“I miei occhi hanno visto la tua salvezza”. Nel Vangelo di oggi, Luca ci parla del giorno in cui Maria e Giuseppe portarono Gesù al Tempio per adempiere alla legge di Mosé.
Rimasero esterrefatti dalle parole che i sacerdoti e tutti gli altri che videro il Bambin Divino spesero per il loro figlio. Lo Spirito Santo aveva permesso loro di coglierne l’essenza divina.
Qualche tempo dopo la nascita di Gesù nella fredda mangiatoia, Giuseppe e Maria si erano accasati in Galilea, a Nazareth. Giunse però il giorno in cui dovevano adempiere la legge di Mosé, secondo la quale ogni primogenito maschio va portato al Tempio di Gerusalemme per essere benedetto da Dio. In quell’occasione prima Simeone, Sacerdote su cui era posato lo Spirito Santo, e poi la profetessa Anna riconoscono in lui il Salvatore. Così Simeone chiede di poter trovare la pace e questa racconta a tutti chi è in realtà il bambino.
Dal Vangelo secondo Luca (2, 22-40): “Quando furono compiuti i giorni della loro purificazione rituale, secondo la legge di Mosè, Maria e Giuseppe portarono il bambino a Gerusalemme per presentarlo al Signore come è scritto nella legge del Signore: «Ogni maschio primogenito sarà sacro al Signore» e per offrire in sacrificio una coppia di tortore o due giovani colombi, come prescrive la legge del Signore. Ora a Gerusalemme c’era un uomo di nome Simeone, uomo giusto e pio, che aspettava la consolazione d’Israele, e lo Spirito Santo era su di lui. Lo Spirito Santo gli aveva preannunciato che non avrebbe visto la morte senza prima aver veduto il Cristo del Signore.

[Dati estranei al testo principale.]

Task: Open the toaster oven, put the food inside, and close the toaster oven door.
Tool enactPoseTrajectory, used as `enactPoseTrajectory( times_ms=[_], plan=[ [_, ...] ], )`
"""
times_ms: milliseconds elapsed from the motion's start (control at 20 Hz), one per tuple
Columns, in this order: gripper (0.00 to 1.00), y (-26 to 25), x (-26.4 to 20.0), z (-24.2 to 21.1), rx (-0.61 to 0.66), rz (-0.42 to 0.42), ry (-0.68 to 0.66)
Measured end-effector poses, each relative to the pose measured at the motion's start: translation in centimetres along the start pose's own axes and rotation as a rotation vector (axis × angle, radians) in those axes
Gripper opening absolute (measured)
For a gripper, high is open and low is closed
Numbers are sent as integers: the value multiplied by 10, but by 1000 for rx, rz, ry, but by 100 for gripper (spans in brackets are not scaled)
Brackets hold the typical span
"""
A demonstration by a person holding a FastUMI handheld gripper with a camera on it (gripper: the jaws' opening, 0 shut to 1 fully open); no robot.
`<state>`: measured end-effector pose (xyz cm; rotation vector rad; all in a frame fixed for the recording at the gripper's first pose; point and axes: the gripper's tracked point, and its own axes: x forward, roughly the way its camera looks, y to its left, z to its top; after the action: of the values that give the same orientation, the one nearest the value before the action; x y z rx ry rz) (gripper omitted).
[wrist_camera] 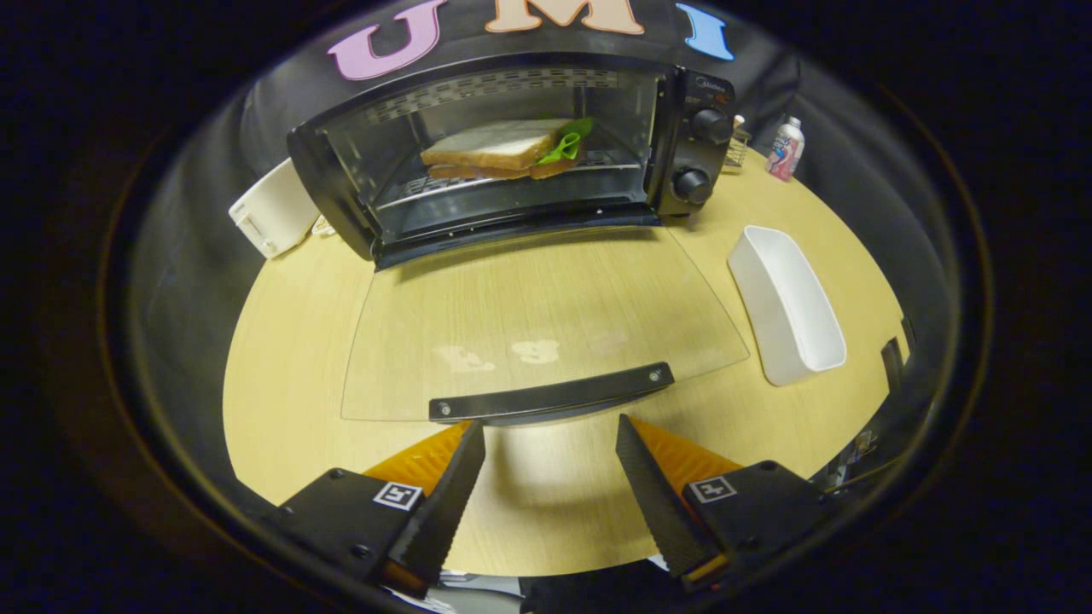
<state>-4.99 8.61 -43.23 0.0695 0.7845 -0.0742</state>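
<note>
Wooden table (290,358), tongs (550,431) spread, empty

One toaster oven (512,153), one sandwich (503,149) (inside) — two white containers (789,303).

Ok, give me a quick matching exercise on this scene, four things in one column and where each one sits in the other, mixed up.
Things:
1. sandwich
2. door handle
3. white tray
4. bottle

Places:
A. on the table beside the open glass door
B. on the oven rack
C. beyond the oven's knobs, at the table's far edge
D. just ahead of the open gripper

Pairs: 1-B, 2-D, 3-A, 4-C
</note>
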Motion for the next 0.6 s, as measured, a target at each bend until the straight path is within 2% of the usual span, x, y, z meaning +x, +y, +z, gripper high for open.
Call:
enactPoseTrajectory(
  times_ms=[350,600],
  plan=[
    [96,4,-4,9,-85,9,-47],
    [96,7,-28,34,-120,23,-108]
  ],
)
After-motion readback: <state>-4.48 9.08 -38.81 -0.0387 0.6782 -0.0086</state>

Mosso dallo Spirito, si recò al tempio e, mentre i genitori vi portavano il bambino Gesù per fare ciò che la Legge prescriveva a suo riguardo, anch’egli lo accolse tra le braccia e benedisse Dio, dicendo:
«Ora puoi lasciare, o Signore, che il tuo servo
vada in pace, secondo la tua parola,
perché i miei occhi hanno visto la tua salvezza,
preparata da te davanti a tutti i popoli:
luce per rivelarti alle genti
e gloria del tuo popolo, Israele».
Il padre e la madre di Gesù si stupivano delle cose che si dicevano di lui. Simeone li benedisse e a Maria, sua madre, disse: «Ecco, egli è qui per la caduta e la risurrezione di molti in Israele e come segno di contraddizione e anche a te una spada trafiggerà l’anima, affinché siano svelati i pensieri di molti cuori».
C’era anche una profetessa, Anna, figlia di Fanuèle, della tribù di Aser. Era molto avanzata in età, aveva vissuto con il marito sette anni dopo il suo matrimonio, era poi rimasta vedova e ora aveva ottantaquattro anni. Non si allontanava mai dal tempio, servendo Dio notte e giorno con digiuni e preghiere. Sopraggiunta in quel momento, si mise anche lei a lodare Dio e parlava del bambino a quanti aspettavano la redenzione di Gerusalemme. Quando ebbero adempiuto ogni cosa secondo la legge del Signore, fecero ritorno in Galilea, alla loro città di Nàzaret. Il bambino cresceva e si fortificava, pieno di sapienza, e la grazia di Dio era su di lui.
Maria e Giuseppe compiono un rito che trascende il significato ad esso attribuito dalla Legge di Mosé. L’offerta di Gesù a Dio diverrà dono supremo una volta che il Cristo s’immolerà sulla croce per la nostra salvezza. Da sottolineare nel passo è l’atteggiamento di Simeone il quale benedice Gesù e lo osanna come salvatore dell’umanità. Gli era possibile poiché era un uomo giusto e pio su cui si era posato lo Spirito Santo. Ecco quell’atteggiamento è lo stesso che ognuno di noi dovrebbe tenere: benediciamo e osanniamo Gesù Cristo, diventiamo uomini giusti e pii, così che lo Spirito Santo possa posarsi permanentemente su di noi.